Now I’ll be honest: this is not all to say that I no longer experience fear. I’m as nervous as the next person when the airplane hits some turbulence or I encounter some other name-your-scary-scenario. But with deep dependence on the Lord, I work hard not to let fear make my decisions for me, and I’ve never regretted that.
It’s important to acknowledge that idolizing safety and comfort are cultural values in America, and other places too. But these are not biblical values. The Bible is chock full of stories in which God pushes his people into very uncomfortable situations, pushes them out of their comfort zones. When his people accept his nudges and leading, God gets the glory, and no matter how hard the road is, we who follow it live and live better for our obedience, whether that road leads us to Africa or to invite our neighbor over for dinner.
It's one of those great paradoxes in life that fearfully trying to avoid all threats actually imprisons us rather than freeing us. It's in facing the things we're afraid of, rather than shrinking back from them, that we find real freedom and flourishing and that fear's power is dismantled.
We live in an era in which big, complex questions are being debated — for example, should we let refugees into our country? — and there’s no ten-step checklist for determining how to achieve the most good for the most people. The same relationship that we cultivate with the Lord to keep fear at bay should also guide us as we communally and individually make thick, hard decisions. I don’t think Scripture recommends taking risks simply for the sake of taking a risk, for the high of living to tell about it. But I do believe it guides us to listen deeply for the Holy Spirit’s voice and to go where that voice leads, knowing that whatever risk we find there has less power than God does.
If the Christians among us really believe what we say we believe — that we are in relationship with a God who is bigger than all of the world’s scary things and that we know what our ultimate good future is — we have no reason to live in fear, because life on earth is not the end. Rather than seeking safety as our guiding goal, we must be seeking relationship with the God who is bigger than all of the possibilities that make us quiver in fright.

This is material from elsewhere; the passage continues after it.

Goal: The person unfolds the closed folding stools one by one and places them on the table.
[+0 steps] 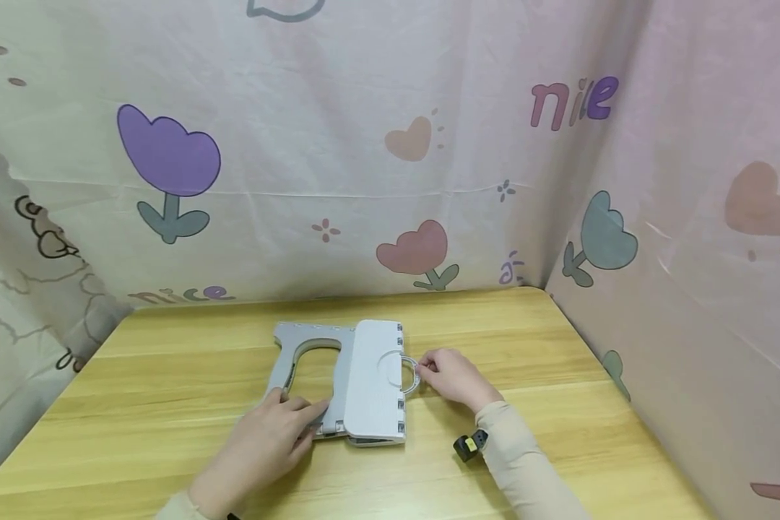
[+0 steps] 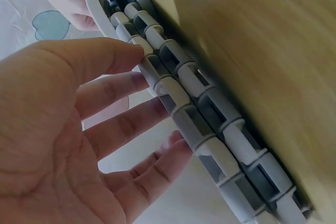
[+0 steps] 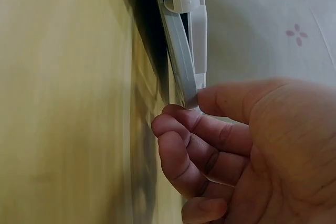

Sometimes this God asks us to trust him enough to take some risks for the greater good — and amazingly this is actually where we find the very thing we wrongly think pursuing safety will give us: a full, flourishing life that rests along the byways God has created us to follow.
Nearly three weeks ago, as news of the November 13 terrorist attacks in Paris began making their way around the world, concerned friends began posting on my Facebook wall and texting me. My French home is quite far from Paris — in Marseille, which is on France’s Mediterranean coast, seven to eight hours away by car —though I had visited the City of Light briefly two weeks prior.
As messages rolled in, I was struck by the repetition of two words in particular: safe and safety.
I, too, was glad I was safe. I was glad my Parisian friends were safe.
But I still find myself wondering how well we believers cling to the angel’s words to a group of shepherds one night long ago: “Do not be afraid; for behold, I bring you good news of great joy which will be for all the people; for today in the city of David there has been born for you a Savior, who is Christ the Lord.” (Luke 2:10-11, NASB)
What might the world look like if we were to live like we believe what that messenger of God said?